それはそれぞれの魂の歴史の中で、過去世においてお父さんのほうと縁が深い子どももいれば、お母さんのほうと縁が深い子どもいるということです。
それぞれ色々なケースがあると思いますけれども、やはり過去世においても親子で生まれていたとか、前回は自分が子どもとしてお世話になったから今回はこちらが親になってお世話をさせてもらうとか、いずれにしても何らかの縁があって親子になっているのは確かなことです。
それを選んだのは自分自身であり、誰のせいにもできない
『おかあさん、お空のセカイのはなしをしてあげる!胎内記憶ガールの日常』では、どこに生まれていこうか考えているときに、この人がいいかなと思って実際にそのお母さんの様子を見にすべり台を降りて行くというシーンも描かれています。
しかし、様子を見てみたら、そのお母さんがグータラな人だったのでそこに生まれていくのはやめたという子どもいたりするんですね。
それはつまり、子どものほうが自分で親の様子や環境を見て、生まれていくかを判断しているということでもあります。

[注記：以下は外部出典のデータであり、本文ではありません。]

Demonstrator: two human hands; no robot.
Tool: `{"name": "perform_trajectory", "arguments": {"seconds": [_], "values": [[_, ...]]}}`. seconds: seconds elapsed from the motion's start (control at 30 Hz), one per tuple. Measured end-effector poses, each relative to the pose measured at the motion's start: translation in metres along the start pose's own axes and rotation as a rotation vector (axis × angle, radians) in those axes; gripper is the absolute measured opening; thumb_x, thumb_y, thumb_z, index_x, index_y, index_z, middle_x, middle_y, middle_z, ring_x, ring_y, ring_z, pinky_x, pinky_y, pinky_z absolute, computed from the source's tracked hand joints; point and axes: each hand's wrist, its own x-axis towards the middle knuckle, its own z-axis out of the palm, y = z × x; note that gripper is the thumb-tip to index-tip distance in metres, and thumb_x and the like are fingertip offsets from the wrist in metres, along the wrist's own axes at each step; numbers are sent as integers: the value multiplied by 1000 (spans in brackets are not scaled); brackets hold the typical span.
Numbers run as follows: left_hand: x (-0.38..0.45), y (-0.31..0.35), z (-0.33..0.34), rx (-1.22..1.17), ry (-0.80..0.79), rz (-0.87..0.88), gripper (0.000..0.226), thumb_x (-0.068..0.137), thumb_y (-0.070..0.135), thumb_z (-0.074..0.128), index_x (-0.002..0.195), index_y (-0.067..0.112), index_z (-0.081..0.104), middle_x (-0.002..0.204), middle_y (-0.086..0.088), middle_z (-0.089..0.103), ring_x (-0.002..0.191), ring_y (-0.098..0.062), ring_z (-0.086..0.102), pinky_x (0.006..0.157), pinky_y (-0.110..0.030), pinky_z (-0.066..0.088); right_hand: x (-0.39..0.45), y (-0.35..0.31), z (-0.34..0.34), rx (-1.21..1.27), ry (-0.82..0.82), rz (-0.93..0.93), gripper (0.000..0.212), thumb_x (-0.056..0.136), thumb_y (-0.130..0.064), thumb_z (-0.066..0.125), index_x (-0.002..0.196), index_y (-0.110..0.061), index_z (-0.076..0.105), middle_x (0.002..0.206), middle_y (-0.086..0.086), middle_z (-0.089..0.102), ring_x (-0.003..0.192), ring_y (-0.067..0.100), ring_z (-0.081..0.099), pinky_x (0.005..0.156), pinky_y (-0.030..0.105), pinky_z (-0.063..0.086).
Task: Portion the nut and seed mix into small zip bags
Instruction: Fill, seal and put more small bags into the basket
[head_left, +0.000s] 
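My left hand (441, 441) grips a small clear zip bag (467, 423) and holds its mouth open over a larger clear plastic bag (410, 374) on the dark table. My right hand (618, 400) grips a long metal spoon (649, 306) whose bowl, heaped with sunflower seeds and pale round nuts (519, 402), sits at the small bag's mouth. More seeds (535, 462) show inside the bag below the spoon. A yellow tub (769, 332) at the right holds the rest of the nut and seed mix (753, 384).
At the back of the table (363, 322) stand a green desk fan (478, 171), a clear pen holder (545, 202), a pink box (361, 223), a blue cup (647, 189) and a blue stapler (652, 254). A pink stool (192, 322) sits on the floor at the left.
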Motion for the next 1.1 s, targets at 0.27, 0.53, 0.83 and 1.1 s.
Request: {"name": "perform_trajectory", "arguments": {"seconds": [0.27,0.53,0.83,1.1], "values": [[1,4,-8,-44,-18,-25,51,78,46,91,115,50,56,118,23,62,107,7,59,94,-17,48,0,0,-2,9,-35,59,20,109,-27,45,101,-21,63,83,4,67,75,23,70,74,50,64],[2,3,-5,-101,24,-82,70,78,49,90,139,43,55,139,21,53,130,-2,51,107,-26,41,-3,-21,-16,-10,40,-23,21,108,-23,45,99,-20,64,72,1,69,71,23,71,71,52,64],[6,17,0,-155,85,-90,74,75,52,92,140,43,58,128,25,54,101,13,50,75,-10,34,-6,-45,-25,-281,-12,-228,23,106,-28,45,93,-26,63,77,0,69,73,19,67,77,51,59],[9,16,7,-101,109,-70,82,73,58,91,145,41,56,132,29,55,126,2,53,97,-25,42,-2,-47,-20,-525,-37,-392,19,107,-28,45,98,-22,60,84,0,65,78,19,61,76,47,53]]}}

地上側に子どもを受け入れる準備ができているか、そして、生まれた後にしっかり自分を育ててくれるかを子ども自身で判断しているわけです。
その選んだ環境の中で魂としての学びを深めようと思い、人は生まれてきます。
ですから、それを選んだのは他でもない自分自身であるのであって、誰のせいにすることもできないものです。
「親ガチャ」に抜け落ちているのは霊的な視点
「親ガチャ」という言葉に抜け落ちているのは霊的価値観です。
その言葉の裏にあるのは「人間はこの世限り」という間違った考え方であり、それは真実から遠く離れたものです。
本当はこの世に生まれてくる前から私たちは存在しており、自分で親も決めて自分で納得して生まれてくるわけですから、やはりその中ですべてを前向きに捉えてがんばってみることが大切ではないでしょうか。
「お金持ちの親のもとに生まれていれば、自分の人生はもっと楽だったのにな」という人もいるかもしれませんが、ただ楽をするためであれば生まれてくる意味などないと思います。
楽な環境の中で人間は成長するかというと、やはりそんなことはないわけで、もちろんお金持ちの子どもに生まれればそれはそれでまた別の悩みや苦しみが生まれてくるということもあるわけです。
いずれにしても自分に必要なものを自分で選び取った結果が今の自分であり、そこから何を学ぶかということが大事なことだと思います。
親子の縁は運次第ということはない
親子の縁というのは偶然ではなく、運次第ということもありません。
自分で選んだ環境が与えられているのであり、ある意味では、「親ガチャ」はすべてが当たりです。
ハズレに見えることも、本人にとっては本当は当たりなのです。